Три дня и три ночи длилось плавание, большей частью по внутренним шхерам, а местами и по открытой воде. Море сердилось, и Гаут, обычно не слишком страдавший от морской болезни, на сей раз устоял перед нею с большим трудом. Почти все время он провел в одиночестве, лежа на койке. Говорить о своей миссии он ни с кем не мог. Об этом его строго-настрого предупредили.

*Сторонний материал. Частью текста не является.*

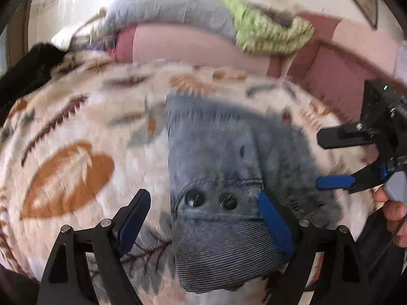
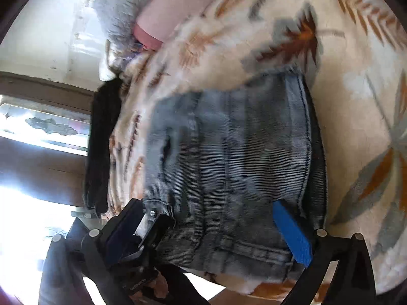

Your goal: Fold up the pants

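The grey-blue jeans lie folded into a compact bundle on a leaf-patterned blanket, with two dark buttons near my left gripper. My left gripper hovers over the bundle's near end, jaws wide open and not pressing the cloth. My right gripper is at the bundle's right side, open with nothing between its fingers, and a hand holds it. In the right wrist view the folded jeans fill the middle, and my right gripper is spread wide above their near edge. The left gripper's finger shows at the lower left.
A black garment lies at the blanket's left edge. Behind are pink cushions, a grey cloth and a green cloth. The patterned blanket extends right of the jeans. A bright window is on the left.
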### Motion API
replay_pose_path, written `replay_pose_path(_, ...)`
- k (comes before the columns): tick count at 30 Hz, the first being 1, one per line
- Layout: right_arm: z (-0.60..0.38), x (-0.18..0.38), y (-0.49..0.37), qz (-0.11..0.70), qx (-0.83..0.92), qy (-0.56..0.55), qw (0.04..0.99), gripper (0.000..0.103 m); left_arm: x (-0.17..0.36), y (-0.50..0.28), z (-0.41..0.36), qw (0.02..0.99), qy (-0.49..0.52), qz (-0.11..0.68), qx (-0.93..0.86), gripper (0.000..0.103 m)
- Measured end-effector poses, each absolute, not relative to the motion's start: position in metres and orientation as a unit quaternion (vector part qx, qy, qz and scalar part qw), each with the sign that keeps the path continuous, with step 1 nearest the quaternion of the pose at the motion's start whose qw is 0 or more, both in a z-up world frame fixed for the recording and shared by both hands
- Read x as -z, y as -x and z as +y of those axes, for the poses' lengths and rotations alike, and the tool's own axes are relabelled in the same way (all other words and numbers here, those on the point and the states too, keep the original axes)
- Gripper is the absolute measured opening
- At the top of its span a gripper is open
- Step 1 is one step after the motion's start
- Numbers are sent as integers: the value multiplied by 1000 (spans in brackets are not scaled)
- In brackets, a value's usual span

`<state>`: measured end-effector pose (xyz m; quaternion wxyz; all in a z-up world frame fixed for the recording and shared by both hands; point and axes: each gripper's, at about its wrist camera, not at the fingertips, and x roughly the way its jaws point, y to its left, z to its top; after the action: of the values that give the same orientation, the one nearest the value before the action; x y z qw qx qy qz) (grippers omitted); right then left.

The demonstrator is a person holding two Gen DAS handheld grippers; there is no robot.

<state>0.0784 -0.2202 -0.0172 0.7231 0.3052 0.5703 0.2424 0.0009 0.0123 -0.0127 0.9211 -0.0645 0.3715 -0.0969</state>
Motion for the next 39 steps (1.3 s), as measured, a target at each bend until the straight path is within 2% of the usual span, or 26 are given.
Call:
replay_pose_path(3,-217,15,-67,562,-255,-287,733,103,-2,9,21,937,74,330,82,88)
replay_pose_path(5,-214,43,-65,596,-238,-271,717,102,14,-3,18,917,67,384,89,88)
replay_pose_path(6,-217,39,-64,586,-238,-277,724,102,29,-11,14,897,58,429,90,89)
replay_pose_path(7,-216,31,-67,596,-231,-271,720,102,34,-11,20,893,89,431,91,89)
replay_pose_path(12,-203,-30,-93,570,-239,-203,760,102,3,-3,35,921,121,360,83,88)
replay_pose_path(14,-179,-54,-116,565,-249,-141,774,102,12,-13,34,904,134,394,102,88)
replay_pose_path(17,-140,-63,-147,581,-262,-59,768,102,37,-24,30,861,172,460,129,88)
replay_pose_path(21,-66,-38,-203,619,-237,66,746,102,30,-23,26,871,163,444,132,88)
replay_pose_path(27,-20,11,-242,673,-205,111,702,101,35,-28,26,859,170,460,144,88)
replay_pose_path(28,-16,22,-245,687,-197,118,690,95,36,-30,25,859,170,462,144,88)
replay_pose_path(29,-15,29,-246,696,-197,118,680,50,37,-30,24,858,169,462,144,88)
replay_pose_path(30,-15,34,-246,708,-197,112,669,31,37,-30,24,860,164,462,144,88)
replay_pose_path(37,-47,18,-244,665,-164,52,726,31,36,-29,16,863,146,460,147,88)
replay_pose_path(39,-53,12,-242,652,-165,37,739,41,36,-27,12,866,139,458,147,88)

Долгое путешествие – ради двух слов. Но Гаут Йонссон не жалел ни о чем. Корабль стал на якорь у стен крепости, Дагфинн Бонд лично прибыл на борт. Миссия произвела на господина Дагфинна большое впечатление, хоть он и не подал виду. Сказал только, что они быстро покончат с этим делом. Передавши «весточку», Гаут тотчас уйдет и оставит его с ярлом наедине.
Никогда лендрман Гаут не видал, чтобы два слова этак подействовали на человека. Хакон Бешеный застонал, побелел лицом, пошатнулся и оперся на стол. Господин Дагфинн слегка кивнул – по этому знаку Гаут вышел и закрыл за собою дверь.
Минул вечер. А наутро Хакон Бешеный вдруг захворал: есть ему не хотелось, пить тоже, от света резало глаза, и в конце концов ярл свалился в бреду и горячке. Он сквернословил и вел себя совершенно непотребно. Через день-другой он посинел телом, распух и почти потерял человеческий облик, а потом умер – в точности такою же странной смертью, какая унесла Хакона сына Сверрира, и в той же постели.
Вдову и юнкера Кнута выслали к шведам.
Когда все дела в Бьёргвине были завершены, Дагфинн Бонд сказал:
– Что ж, теперь все сдержали свое слово.
В тот же день Гаут Йонссон отплыл обратно в Нидарос с известием, что король Инги и ярл Скули могут немедля вернуть себе земли, которыми правил их сводный брат, и за меч хвататься не надо.
РОДИЧ РОДИЧУ – ЗЛЕЙШИЙ ВРАГ
Рано утром Гаута Йонссона отвезли в лодке на королевский корабль. Король Инги и его брат Скули ожидали своего посланца. Инги, напряженный как струна, сидел на краешке кровати; бледный Скули стоял, вцепившись руками в спинку стула. Братья догадывались, что за вести принес Гаут, но хотели услышать все из собственных его уст, будто совершенную новость. Дверь плотно закрыли. Гаут сразу перешел к делу.
– Хакон Бешеный мертв. Говорят, скончался от тяжелой болезни.
У короля Инги вырвался стон, он упал на постель и до подбородка натянул меховое одеяло. Скули брат короля встревожился, глядя на брата, но ничего не сказал.
– Умер он так же и в той же постели, что и король Хакон. Господин Дагфинн отослал госпожу Кристин и юнкера Кнута в Швецию, тою же дорогой, какой в свое время сбежала королева Маргрет.
Скули, помолчав, сказал:
– Благоразумно ли было отпускать юнкера Кнута?
– Такое условие поставил Хакон Бешеный, – ответил Гаут. – Господин Дагфинн просил передать, что он поручился за это.